Participants noted that lack of sleep impacted their energy and motivation to participate in physical activities and eat healthy foods. They experienced difficulty concentrating at work or remembering tasks, and felt more irritable at work and home. Sleeplessness also made it harder to manage stress, further impacting their difficulties sleeping. “I come in here in the morning and it's kind of hard to get motivated. I'll be yawning and carrying on and kind of drag for an hour or so before I'm really probably engaged and back doing real performance type of work I would say. So it will be easy for me to just kind of lag around, drink some coffee, walk around, talk to people, or sit at my desk and read Internet news rather than actually work," said one participant."[I would] blow up at the wrong thing or you blow up at the wrong kid or something.

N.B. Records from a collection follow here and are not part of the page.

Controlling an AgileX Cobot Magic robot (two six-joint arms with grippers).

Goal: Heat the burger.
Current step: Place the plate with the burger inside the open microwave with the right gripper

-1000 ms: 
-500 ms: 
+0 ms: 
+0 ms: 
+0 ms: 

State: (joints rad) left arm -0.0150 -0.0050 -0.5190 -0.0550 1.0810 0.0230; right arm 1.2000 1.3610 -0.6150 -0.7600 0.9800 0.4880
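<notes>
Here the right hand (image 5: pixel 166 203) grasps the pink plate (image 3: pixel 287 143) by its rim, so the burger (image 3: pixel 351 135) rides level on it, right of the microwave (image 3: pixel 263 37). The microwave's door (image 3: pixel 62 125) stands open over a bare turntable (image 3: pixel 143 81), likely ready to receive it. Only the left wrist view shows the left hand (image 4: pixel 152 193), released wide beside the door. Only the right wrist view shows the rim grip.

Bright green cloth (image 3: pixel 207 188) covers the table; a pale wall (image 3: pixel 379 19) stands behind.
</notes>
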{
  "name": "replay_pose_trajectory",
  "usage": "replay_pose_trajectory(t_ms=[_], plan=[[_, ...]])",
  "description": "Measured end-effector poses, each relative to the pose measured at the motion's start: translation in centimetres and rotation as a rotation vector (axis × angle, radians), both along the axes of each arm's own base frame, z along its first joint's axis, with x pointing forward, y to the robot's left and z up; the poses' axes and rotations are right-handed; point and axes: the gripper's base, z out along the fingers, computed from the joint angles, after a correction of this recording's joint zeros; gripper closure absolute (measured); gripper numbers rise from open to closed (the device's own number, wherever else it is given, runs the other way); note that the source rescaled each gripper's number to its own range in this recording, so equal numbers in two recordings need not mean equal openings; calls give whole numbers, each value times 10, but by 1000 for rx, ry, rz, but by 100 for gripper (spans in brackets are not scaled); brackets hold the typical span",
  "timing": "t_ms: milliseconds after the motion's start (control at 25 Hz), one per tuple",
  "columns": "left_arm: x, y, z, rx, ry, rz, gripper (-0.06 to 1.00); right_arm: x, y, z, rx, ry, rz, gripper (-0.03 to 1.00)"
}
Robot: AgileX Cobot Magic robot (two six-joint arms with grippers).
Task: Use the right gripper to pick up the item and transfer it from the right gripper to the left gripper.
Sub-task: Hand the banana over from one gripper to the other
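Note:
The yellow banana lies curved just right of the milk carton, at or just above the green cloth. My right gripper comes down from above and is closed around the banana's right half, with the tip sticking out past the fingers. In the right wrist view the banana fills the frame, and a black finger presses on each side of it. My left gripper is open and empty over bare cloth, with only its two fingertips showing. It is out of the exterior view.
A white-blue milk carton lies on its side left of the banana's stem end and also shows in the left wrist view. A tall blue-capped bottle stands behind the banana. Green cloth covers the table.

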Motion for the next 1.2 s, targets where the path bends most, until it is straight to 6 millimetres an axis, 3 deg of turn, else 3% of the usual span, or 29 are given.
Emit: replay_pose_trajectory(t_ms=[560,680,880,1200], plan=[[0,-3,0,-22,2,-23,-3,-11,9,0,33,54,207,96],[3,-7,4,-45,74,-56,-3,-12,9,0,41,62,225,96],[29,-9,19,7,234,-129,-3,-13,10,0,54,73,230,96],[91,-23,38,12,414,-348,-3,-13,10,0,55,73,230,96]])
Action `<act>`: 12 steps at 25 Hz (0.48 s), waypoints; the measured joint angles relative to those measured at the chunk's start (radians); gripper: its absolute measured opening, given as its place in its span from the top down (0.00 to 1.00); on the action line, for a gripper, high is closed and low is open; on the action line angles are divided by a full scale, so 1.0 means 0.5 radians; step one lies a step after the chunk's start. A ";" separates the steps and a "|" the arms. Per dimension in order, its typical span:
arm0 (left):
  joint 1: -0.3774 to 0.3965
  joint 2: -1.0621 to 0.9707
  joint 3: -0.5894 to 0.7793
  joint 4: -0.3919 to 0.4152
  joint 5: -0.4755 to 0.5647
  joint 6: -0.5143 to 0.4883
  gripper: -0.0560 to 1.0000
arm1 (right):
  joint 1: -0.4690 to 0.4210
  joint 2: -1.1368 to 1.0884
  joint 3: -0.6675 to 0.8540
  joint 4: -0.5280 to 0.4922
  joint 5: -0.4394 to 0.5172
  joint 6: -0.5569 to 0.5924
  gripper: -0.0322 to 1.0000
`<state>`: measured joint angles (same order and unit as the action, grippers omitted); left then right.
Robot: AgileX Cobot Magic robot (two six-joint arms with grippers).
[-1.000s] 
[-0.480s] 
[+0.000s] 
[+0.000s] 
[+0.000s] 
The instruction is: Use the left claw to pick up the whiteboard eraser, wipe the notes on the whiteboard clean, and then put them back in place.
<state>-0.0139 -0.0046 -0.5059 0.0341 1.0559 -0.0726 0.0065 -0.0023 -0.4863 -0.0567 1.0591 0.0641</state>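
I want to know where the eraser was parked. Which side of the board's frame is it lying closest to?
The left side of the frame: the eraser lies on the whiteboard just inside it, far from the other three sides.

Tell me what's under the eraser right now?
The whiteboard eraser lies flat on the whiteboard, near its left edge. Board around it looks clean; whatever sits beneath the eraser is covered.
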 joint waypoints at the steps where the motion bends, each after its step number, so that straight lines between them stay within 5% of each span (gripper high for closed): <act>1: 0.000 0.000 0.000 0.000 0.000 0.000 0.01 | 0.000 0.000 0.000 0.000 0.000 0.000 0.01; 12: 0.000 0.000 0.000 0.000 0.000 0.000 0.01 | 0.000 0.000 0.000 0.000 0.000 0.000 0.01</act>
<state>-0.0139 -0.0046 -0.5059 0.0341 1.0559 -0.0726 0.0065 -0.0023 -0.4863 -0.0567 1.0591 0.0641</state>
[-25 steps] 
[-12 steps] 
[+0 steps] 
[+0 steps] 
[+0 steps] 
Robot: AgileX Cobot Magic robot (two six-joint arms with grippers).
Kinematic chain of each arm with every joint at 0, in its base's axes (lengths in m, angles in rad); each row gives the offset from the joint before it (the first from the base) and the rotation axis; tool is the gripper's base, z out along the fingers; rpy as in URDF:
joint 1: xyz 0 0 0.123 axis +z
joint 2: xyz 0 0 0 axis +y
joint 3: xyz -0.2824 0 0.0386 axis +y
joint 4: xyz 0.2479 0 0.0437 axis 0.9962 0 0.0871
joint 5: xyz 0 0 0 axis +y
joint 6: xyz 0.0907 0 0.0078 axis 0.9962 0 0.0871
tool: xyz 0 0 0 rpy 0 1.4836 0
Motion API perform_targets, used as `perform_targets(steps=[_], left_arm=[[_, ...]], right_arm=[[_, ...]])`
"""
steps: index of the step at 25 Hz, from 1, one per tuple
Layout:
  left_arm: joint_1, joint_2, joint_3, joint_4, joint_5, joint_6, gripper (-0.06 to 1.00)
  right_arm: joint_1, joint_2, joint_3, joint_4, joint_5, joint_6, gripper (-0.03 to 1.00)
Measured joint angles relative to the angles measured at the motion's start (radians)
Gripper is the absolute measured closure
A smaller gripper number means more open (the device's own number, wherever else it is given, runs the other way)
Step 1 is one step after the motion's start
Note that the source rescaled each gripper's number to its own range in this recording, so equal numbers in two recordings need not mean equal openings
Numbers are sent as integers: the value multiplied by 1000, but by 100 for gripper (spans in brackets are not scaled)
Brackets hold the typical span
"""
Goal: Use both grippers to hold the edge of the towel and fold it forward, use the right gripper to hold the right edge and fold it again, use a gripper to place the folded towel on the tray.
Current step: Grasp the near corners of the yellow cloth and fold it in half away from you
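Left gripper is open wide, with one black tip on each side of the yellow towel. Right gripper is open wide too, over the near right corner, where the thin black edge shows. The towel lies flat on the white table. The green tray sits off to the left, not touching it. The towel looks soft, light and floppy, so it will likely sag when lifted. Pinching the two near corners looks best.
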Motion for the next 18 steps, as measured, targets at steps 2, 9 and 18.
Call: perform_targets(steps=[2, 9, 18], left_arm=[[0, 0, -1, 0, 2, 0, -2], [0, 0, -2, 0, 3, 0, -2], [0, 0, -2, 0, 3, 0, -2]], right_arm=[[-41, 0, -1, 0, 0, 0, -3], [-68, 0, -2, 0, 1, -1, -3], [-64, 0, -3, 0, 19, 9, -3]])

And you just go, oh, man. I should have been able to handle that one," said another participant. “And the other thing that I noticed when I go through the period where I have more lack of sleep, I feel more scatterbrained, like I have all of these things to do. And normally, I'm very organized and prioritize and will at least write a list, and everything goes out the window and I start forgetting to do things or bring this in the morning or things like that. And that really bothers me. I hate it when I drop a ball because I forgot something," said another participant. “I think there is a slow-down, in terms of getting tasks done, just because, again, your attention span isn't fully there. You might not be as with it," said another participant. “I probably have got a shorter fuse, a little grumpier," said a participant.

"Our study made one thing clear: lack of sleep is crippling America's workforce. Employers can't turn a blind eye. Whether they offer an online sleep program, encourage employees to use vacation days, or provide other tools, employers must address sleep issues in order to create a thriving workforce and business," said Turgiss. "Not only will employees be more rested, but they'll feel more supported by their employers, helping them perform better and become better able to engage in work and in life."